And there have been so many times where together we've seen that when you kind of say hi to that voice, but don't let that voice kind of make a decision for you, you end up being really grateful. You end up growing. And I think about that, like with this team or in this situation. And when I think about that, I kind of feel like this new bigger school would be amazing for you. And it's not that it's going to be easy. But I do kind of think that we might look back in four years and say,

wow, like you were really ready for that. And there were bumps and you really benefited so much from being surrounded by so much opportunity. And so I just know we're going to come to the right decision, but I just wanted to share that with you. Like, what do you think about that? So how do you think your son would respond if you kind of presented it in that way? I think he would be really receptive to hearing me talk it out. I think I've tried to start it here and there and

that hesitant part of him makes him sort of shut down. I ask him, is now a good time for us to talk about this? And he sort of always wants to bump it down the road. And then I'll say, oh, well, so when can we talk about this? But yeah, so that part just kicks in so immediately for him. And so I don't know how to... I think if I...

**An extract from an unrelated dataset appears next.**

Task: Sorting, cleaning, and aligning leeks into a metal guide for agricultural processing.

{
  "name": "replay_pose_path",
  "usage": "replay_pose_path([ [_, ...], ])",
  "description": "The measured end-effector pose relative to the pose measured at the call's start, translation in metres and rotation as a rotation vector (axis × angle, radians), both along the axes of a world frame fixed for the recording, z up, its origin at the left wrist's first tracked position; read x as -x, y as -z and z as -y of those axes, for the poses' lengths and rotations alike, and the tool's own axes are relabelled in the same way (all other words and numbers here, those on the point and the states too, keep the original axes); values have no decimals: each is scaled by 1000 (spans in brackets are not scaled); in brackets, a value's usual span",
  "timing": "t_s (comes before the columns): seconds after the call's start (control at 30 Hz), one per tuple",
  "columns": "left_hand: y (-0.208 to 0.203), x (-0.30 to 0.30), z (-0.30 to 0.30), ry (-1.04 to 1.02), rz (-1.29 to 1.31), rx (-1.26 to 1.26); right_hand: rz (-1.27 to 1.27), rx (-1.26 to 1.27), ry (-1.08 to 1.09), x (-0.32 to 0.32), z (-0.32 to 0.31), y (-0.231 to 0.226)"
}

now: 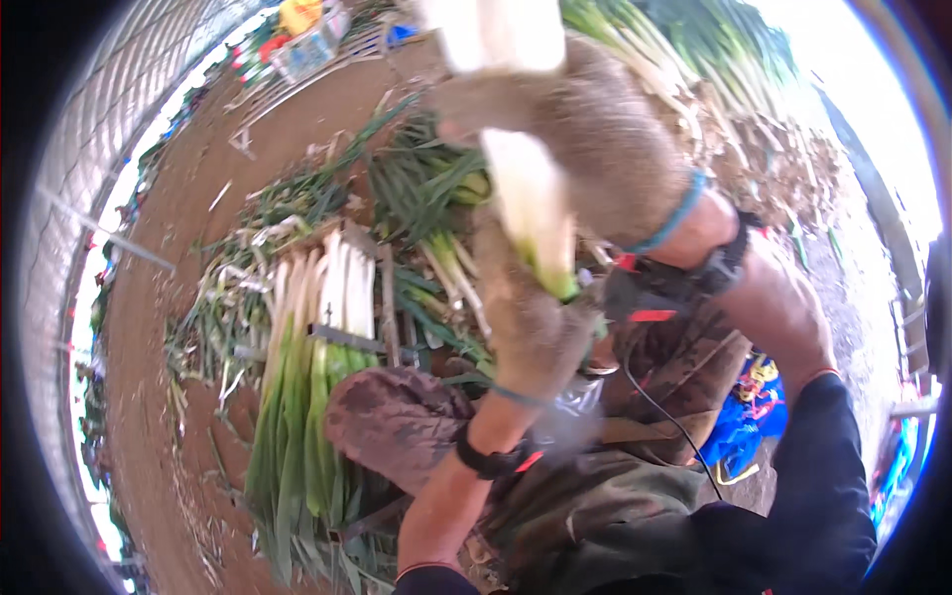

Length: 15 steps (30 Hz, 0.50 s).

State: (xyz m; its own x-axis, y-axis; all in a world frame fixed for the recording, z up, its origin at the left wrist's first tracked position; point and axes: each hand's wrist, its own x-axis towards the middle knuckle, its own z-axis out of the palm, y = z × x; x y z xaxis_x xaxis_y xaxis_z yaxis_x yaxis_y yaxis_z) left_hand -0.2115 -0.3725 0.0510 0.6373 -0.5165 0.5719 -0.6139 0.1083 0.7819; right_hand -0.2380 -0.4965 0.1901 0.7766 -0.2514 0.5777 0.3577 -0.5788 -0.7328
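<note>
My left hand point(531, 322), in a brown dirt-caked glove, is closed round the green part of some leeks point(535, 213) above my lap. Their white shafts point up and away from me. My right hand point(595, 124), gloved alike, wraps across the same shafts higher up, and white ends stick out beyond it. Motion blurs this hand and the leek tops, so the number of stalks cannot be told. By my left knee, a row of trimmed leeks point(322, 327) lies in a wooden rack point(347, 339) with a metal bar, white ends away from me.
A large heap of leeks point(714, 89) with roots lies far right. Cut green leaves point(421, 169) and peeled scraps point(233, 297) cover the brown ground ahead and left. A blue bag point(744, 421) is right of my leg. Crates point(307, 50) stand far left, near a ribbed wall point(109, 109).
</note>
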Motion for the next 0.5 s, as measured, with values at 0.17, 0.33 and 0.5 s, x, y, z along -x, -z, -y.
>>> replay_pose_path([
  [0.17, -37, -25, 4, -171, 355, 74, 34, 275, 66, 7, 2, -2],
  [0.33, -121, -53, 3, -477, 913, 60, -59, 304, -26, 0, 8, -6],
  [0.5, -212, -96, -94, -721, 1143, -530, -97, 197, -141, -37, 31, 4],
])
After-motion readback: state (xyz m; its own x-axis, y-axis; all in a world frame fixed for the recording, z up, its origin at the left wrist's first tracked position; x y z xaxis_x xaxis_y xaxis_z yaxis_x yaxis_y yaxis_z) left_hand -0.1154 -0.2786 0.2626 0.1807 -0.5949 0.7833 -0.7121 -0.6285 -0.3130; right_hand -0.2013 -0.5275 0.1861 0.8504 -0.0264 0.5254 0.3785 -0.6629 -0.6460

I have to make sure not to get like emotional. You know, so I'm getting emotional just thinking about like how he feels like so scary, you know? And so like, I don't know how to. But let me give you a few tools for that. Because to me, when we tell ourselves like, I can't get emotional. I know if that was me, I'd be like, well, what if it happens? I don't know. It feels like so almost out of my control. So a couple of things. I think when we tell our kids, I want to talk to you about something. I mean, me too. If someone says that to me, I'm like, oh no, I don't want to do this. Whatever it is, I don't want to have that conversation. But if you start with,

I'm kind of conflicted about something. And rather than trying to like figure it out on my own, which honestly I've tried to do, hasn't been successful. Like you're older now. I just want to share it with you because it relates to you, right? And I just figured like we could work through it together. To me, if someone says that to me, I'm like, oh, they kind of want my collaboration. They want me to lean in. They almost like honor or respect me enough to want me to be part of this. That feels very different. So I think that's a really good entry point. The other thing I would say from the start

is, hey, at some point I might cry. I just want to tell you that. Sometimes that happens. I don't even know exactly why. I think this is just a topic I've been thinking a lot about and things that are important in my life I tend to get emotional about. If I cry, that's a sign of how important this feels.

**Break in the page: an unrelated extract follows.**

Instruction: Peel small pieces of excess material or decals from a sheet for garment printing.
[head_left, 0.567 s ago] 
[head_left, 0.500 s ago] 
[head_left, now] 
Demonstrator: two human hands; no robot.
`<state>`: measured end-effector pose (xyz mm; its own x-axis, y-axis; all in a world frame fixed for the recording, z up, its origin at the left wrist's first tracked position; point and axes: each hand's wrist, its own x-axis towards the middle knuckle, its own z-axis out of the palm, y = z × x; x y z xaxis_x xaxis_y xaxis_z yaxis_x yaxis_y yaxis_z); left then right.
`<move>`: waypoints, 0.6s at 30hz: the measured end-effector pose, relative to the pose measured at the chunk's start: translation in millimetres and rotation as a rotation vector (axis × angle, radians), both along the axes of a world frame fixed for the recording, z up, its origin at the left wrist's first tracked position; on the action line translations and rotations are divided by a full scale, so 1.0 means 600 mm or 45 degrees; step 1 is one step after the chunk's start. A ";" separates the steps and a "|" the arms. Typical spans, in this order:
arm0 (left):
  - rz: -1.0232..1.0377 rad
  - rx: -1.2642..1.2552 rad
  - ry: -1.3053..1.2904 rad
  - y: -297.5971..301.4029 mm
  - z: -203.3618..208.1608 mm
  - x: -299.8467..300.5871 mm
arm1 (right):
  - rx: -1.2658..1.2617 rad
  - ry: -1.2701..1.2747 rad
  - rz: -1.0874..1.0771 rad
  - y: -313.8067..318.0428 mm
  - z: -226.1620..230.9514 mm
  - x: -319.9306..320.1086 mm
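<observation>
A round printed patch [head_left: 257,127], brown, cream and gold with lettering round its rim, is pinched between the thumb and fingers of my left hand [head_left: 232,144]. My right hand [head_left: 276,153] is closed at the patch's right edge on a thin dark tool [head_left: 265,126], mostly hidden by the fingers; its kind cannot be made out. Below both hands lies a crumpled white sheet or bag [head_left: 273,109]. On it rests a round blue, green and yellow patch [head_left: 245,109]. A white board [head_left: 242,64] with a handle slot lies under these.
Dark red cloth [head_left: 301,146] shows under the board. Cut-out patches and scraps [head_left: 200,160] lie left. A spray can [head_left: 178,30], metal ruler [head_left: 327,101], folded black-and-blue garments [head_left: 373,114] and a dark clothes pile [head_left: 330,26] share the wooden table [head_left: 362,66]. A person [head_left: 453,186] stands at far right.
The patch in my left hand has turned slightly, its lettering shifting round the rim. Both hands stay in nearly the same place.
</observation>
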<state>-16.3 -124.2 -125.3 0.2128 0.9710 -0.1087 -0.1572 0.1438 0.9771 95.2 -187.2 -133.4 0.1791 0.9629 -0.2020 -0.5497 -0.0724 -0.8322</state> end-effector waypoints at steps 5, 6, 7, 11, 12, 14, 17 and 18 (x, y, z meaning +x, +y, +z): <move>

It's not a sign that you're doing anything wrong or that anything so bad is happening. And I just want to let you know in advance a way to understand my tears. So if they come, you'll get what's going on. Because then what you're doing is he won't assign a meaning to your tears that you don't want him to. Which some kids are like, oh, I made my mom cry. Or, oh, I'm disappointing my mom. Or I'm a bad kid, right? So you're almost preempting.

pre-labeling something. This is actually just, it makes me think when people say, how do I talk to my kid about sex? I'm like, so awkward. I say, just tell them, hey, if I'm awkward, it's because no one ever talked to me about this when I was a kid. It's not because there's anything wrong with this conversation. Just want to let you know in advance. And it kind of like just diffuses the awkwardness or for you, it diffuses anything bad about the tears. Do you think that might help?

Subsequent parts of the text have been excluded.